The task:
Each line of the listing, apart from the pictures, is to be printed exactly.

Dataset section:
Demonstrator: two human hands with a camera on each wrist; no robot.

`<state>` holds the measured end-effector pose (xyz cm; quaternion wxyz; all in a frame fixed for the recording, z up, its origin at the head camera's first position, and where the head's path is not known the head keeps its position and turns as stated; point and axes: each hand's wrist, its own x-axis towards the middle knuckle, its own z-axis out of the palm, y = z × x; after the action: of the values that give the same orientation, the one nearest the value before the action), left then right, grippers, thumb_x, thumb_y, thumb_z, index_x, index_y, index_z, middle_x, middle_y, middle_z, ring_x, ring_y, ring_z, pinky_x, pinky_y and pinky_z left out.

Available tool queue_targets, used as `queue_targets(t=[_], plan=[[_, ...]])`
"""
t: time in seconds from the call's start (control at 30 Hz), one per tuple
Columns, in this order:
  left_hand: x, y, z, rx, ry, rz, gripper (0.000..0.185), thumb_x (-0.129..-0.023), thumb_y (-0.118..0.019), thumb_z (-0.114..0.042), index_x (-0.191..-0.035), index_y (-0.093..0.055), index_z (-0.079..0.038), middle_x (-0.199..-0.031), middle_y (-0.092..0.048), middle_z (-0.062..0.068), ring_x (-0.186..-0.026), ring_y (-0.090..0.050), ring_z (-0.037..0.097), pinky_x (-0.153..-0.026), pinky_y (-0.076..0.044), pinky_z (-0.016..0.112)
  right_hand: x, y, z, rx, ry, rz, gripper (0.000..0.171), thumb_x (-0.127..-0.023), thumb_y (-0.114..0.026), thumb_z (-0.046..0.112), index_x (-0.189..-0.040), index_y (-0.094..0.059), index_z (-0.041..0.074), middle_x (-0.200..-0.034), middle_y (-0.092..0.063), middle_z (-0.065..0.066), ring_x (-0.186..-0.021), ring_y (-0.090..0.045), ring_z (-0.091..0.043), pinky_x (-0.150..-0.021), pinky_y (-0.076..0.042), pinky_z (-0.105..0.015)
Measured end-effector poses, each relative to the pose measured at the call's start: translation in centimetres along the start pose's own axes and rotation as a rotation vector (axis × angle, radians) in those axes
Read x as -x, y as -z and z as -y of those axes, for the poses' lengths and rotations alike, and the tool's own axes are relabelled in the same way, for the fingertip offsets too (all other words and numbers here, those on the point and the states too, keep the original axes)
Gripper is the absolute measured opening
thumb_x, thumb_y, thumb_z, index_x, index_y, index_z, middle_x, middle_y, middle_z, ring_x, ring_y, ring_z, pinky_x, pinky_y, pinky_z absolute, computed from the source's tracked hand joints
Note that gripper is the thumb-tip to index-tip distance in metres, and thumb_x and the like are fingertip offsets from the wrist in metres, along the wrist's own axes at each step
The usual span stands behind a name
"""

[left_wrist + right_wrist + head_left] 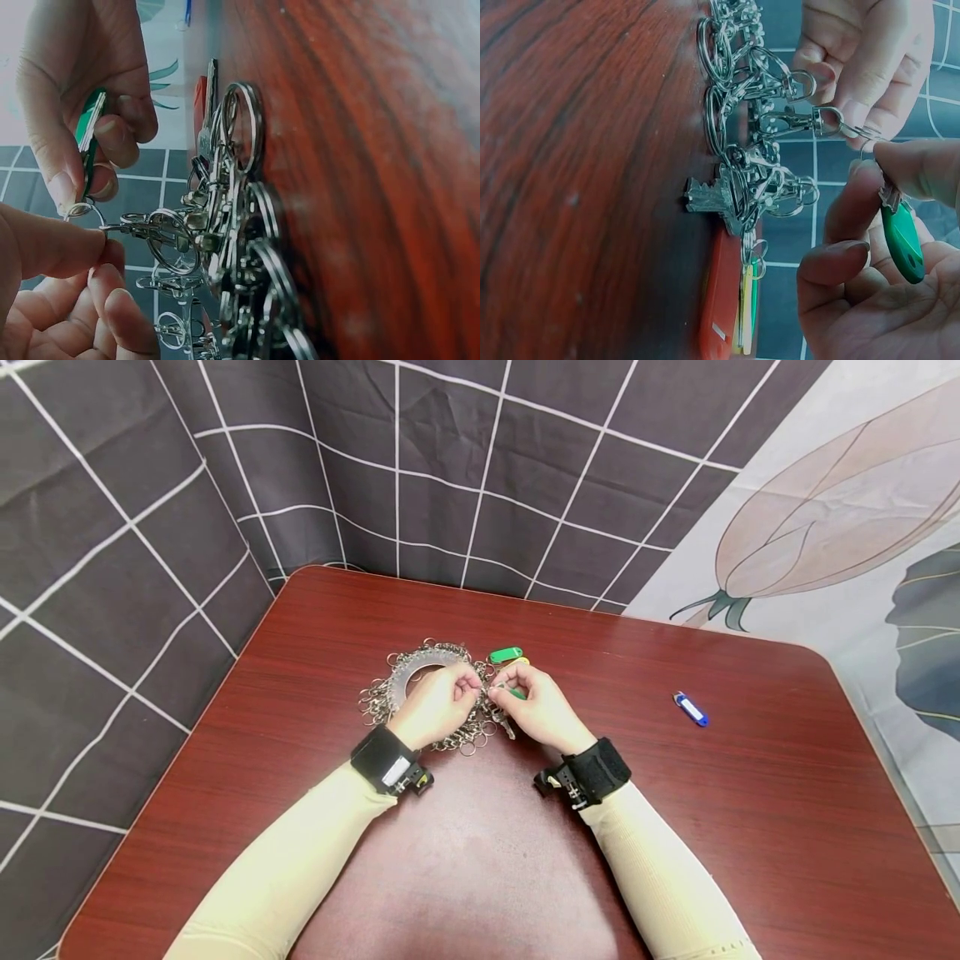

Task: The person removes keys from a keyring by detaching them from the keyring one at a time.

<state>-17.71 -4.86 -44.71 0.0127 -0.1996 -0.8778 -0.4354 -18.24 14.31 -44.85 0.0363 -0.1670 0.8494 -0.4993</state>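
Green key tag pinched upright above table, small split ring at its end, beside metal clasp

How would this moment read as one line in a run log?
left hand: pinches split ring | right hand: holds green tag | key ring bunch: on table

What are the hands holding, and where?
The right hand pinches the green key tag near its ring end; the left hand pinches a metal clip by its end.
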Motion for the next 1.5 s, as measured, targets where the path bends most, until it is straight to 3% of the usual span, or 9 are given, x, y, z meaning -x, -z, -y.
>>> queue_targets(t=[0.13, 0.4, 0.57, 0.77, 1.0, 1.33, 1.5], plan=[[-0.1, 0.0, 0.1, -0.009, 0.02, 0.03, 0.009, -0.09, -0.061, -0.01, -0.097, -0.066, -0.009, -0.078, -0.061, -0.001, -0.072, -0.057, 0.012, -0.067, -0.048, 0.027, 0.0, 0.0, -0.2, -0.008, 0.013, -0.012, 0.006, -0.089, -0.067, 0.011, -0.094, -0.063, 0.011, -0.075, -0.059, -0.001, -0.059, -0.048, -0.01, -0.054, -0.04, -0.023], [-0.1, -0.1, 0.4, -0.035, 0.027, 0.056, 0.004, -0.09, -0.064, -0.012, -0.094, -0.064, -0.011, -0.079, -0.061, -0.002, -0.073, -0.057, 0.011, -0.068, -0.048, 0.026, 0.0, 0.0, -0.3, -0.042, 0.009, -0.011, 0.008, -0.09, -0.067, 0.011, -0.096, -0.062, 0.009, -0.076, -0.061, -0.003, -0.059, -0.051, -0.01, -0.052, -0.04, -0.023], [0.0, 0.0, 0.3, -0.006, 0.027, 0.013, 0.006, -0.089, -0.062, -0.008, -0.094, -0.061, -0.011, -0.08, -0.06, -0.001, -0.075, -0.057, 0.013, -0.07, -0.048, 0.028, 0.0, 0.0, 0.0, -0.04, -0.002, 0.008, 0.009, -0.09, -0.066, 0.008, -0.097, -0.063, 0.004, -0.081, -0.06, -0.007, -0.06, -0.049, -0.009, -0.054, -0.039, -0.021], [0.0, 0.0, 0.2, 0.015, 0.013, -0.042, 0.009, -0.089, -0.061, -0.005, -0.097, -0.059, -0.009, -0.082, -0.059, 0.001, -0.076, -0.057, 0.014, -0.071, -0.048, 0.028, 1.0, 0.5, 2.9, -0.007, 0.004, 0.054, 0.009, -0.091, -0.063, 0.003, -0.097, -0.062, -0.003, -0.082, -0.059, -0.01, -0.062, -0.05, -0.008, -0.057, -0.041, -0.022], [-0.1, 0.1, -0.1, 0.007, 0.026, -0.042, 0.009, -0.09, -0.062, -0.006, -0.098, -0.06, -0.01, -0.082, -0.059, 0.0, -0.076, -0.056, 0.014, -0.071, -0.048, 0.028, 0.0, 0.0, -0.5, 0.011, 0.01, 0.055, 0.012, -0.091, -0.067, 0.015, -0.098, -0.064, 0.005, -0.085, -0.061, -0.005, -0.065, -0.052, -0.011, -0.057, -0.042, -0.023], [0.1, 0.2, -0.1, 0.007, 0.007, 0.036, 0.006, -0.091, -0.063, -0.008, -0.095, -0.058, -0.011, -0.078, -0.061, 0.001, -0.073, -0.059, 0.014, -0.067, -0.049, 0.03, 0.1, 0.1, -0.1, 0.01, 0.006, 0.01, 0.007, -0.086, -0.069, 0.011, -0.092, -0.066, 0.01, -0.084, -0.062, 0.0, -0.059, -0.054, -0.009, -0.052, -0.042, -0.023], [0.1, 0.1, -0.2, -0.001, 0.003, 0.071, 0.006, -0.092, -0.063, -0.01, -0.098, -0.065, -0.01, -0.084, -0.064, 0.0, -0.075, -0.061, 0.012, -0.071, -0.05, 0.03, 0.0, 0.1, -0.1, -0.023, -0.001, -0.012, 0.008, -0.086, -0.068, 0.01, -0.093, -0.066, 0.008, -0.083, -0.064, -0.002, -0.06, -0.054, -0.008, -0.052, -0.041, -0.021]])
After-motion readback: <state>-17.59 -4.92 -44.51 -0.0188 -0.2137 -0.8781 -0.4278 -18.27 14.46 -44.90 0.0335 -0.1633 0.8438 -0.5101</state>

Response:
Demonstrator: two human hands with a camera on each wrist; no robot.

`<state>` holds the measured end-effector pose (xyz cm; quaternion wxyz; all in a frame fixed for the recording, z up, its origin at the head camera's first position, and where the head's path is not known the head keeps its position and turns as stated; point and axes: each hand's wrist, its own x-axis towards the middle knuckle, its own z-axis out of the palm, y = z × x; after the action: of the values that give the same orientation, the one nearest the value before the action), left then right, grippers, thumb_x, thumb_y, thumb_z, index_x, index_y, index_z, middle_x, middle_y, middle_z, ring_x, ring_y, ring_z, pinky_x, pinky_y and pinky_z left out.

Available tool queue_targets, used as `queue_targets(t=[_], plan=[[_, ...]])`
"""
t: time in seconds from the call's start (control at 30 Hz), one per tuple
Columns, in this order:
  left_hand: x, y, z, rx, ry, rz, gripper (0.000..0.185), thumb_x (-0.129..-0.023), thumb_y (-0.118..0.019), thumb_z (-0.114..0.042), index_x (-0.191..-0.035), index_y (-0.093..0.055), index_z (-0.079..0.038), middle_x (-0.199..-0.031), middle_y (-0.092..0.048), middle_z (-0.062..0.068), ring_x (-0.186..-0.026), ring_y (-0.090..0.050), ring_z (-0.037..0.097), pinky_x (-0.153..-0.026), pinky_y (-0.076..0.044), pinky_z (-0.016..0.112)
  right_hand: x, y, z, rx, ry, rz, gripper (0.000..0.171), thumb_x (-0.127..-0.023), thumb_y (-0.114..0.026), thumb_z (-0.046..0.112), index_x (-0.189..-0.040), index_y (-0.094..0.059), index_z (-0.041..0.074), middle_x (-0.200..-0.034), middle_y (-0.092..0.063), middle_z (-0.065..0.066), ring_x (-0.186..-0.021), ring_y (-0.090..0.045), ring_z (-0.091..0.043), pinky_x (-0.150..-0.021), pinky_y (-0.076..0.042), pinky_z (-0.105..0.015)
Measured end-effector poses, each relative to the pose measured at the call's start: translation in centimetres along the start pose's own axes and rotation as a rotation vector (axis × angle, radians) in those axes
Read x as -x, y as -z and z as -y of those axes, for the poses' lengths and rotations alike, and the tool's own axes are relabelled in the same way, for the fingertip offsets too (all other words and numbers here, those on the point and the states too, keep the original axes)
Gripper is the absolute measured opening
thumb_x, thumb_y, thumb_z, index_x, index_y, index_z, middle_x, middle_y, middle_z, ring_x, ring_y, ring_z, pinky_x, pinky_y, pinky_z absolute, computed from the source's tracked hand joints
Note that gripper is the thumb-tip to index-tip distance in metres, and thumb_x and the like are fingertip offsets from the wrist in metres, along the wrist's own axes at each step
The usual span stands behind a name
"""

[left_wrist + right_wrist + head_left] 

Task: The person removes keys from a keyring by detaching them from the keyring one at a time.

<state>-17.71 -4.86 -44.71 0.0127 -0.1996 -0.8778 -0.4354 -18.24 14.31 -44.85 0.0363 -0.1670 0.8494 -0.4993</state>
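Green key tag pinched upright above table, small split ring at its end, beside metal clasp

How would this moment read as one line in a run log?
left hand: pinches split ring | right hand: holds green tag | key ring bunch: on table

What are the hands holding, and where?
The right hand pinches the green key tag near its ring end; the left hand pinches a metal clip by its end.
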Motion for the next 1.5 s, as measured, targets where the path bends most, until it is straight to 3% of the usual span, or 9 are given, x, y, z meaning -x, -z, -y.
>>> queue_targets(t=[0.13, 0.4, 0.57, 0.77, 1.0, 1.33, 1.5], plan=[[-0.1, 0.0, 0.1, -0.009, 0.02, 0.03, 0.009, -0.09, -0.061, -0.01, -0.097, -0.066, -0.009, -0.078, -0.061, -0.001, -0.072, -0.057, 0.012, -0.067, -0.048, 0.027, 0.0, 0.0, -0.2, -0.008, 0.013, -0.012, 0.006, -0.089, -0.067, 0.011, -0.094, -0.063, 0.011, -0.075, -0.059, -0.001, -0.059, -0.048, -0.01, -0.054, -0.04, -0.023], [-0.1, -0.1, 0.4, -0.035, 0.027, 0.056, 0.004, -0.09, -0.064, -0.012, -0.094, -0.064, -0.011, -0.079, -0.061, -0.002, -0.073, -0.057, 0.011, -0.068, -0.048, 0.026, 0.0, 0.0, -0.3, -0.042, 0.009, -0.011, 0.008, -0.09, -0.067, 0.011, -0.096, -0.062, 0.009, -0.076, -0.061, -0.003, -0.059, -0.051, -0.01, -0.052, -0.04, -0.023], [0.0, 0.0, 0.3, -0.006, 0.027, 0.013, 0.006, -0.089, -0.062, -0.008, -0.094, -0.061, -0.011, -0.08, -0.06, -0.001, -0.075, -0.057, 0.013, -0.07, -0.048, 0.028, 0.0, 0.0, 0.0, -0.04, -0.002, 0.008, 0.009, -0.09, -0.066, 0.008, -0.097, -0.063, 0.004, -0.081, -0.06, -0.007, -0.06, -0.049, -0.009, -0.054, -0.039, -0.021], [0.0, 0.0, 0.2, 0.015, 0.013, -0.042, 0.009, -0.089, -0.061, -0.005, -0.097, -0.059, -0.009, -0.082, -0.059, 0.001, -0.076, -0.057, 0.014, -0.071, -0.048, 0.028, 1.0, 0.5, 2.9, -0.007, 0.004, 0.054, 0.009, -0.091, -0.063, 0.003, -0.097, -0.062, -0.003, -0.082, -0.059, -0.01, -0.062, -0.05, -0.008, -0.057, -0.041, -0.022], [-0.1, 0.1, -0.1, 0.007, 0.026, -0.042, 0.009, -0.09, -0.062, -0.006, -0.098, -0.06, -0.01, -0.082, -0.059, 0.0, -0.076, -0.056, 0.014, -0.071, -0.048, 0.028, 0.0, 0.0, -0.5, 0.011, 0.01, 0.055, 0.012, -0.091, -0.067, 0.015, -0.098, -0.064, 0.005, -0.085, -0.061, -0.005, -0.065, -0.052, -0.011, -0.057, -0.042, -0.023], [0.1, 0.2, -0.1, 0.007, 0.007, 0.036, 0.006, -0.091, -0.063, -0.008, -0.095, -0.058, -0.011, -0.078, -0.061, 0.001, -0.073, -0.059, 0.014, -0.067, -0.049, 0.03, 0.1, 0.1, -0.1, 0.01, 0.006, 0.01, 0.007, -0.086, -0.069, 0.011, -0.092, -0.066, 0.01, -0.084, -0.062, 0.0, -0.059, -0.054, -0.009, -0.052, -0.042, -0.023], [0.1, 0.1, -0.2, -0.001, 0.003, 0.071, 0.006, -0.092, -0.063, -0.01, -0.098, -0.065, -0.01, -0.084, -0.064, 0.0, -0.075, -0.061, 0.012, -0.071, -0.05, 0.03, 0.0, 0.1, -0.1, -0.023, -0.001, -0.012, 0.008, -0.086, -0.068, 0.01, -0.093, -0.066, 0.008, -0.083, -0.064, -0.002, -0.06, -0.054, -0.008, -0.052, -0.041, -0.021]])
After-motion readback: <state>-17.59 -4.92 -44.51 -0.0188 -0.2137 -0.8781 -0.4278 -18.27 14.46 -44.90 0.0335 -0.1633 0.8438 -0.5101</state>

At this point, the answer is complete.